* PROBLEM REQUIREMENTS *
Copy out the data that comes next, character for character, and leave the images aside.
-*-
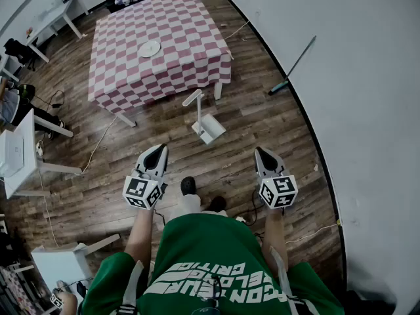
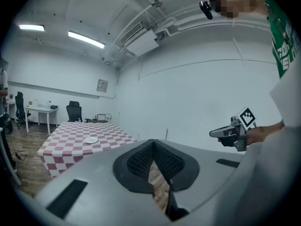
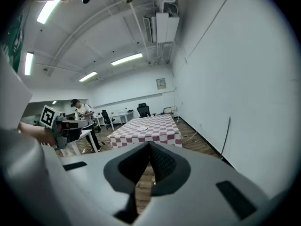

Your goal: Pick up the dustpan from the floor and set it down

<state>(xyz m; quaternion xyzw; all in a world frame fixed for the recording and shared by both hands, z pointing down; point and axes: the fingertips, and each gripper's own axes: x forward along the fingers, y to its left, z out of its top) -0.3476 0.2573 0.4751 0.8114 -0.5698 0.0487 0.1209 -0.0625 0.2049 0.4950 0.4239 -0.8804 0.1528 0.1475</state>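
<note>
On the brown wood-plank floor [image 1: 262,117], just off the near right corner of the table with the red-and-white checked cloth [image 1: 177,38], stands the white plastic long-handled dustpan [image 1: 209,128]. It's upright, with its flat boxy pan on the boards and a thin pole rising to a short angled grip. Can't tell what's in the pan from here. A round white plate [image 1: 149,48] sits about mid-table. A long-handled broom with a teal head [image 1: 294,63] leans on the white wall [image 1: 367,110], well apart from the dustpan. Both tools are held short of the dustpan, not touching it. The left gripper [image 1: 159,151] has its dark ribbed pads pressed together on nothing. The right gripper [image 1: 262,152] looks the same: tips meeting, empty.
</note>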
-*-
* PROBLEM SOLUTION *
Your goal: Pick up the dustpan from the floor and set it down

<state>(xyz m; quaternion xyzw; all in a world frame fixed for the recording and shared by both hands, z pointing down; point and axes: the fingertips, and each gripper's own axes: x forward along the fingers, y to its left, z out of its top) -0.3476 0.2573 0.4751 0.8114 -0.5698 0.0487 0.1209 -0.0625 0.2049 0.4950 0.4239 -0.8804 0.1528 0.1475</state>
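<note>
On the brown wood-plank floor [image 1: 262,117], just off the near right corner of the table with the red-and-white checked cloth [image 1: 177,38], stands the white plastic long-handled dustpan [image 1: 209,128]. It's upright, with its flat boxy pan on the boards and a thin pole rising to a short angled grip. Can't tell what's in the pan from here. A round white plate [image 1: 149,48] sits about mid-table. A long-handled broom with a teal head [image 1: 294,63] leans on the white wall [image 1: 367,110], well apart from the dustpan. Both tools are held short of the dustpan, not touching it. The left gripper [image 1: 159,151] has its dark ribbed pads pressed together on nothing. The right gripper [image 1: 262,152] looks the same: tips meeting, empty.
</note>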

No additional output is expected for this exercise.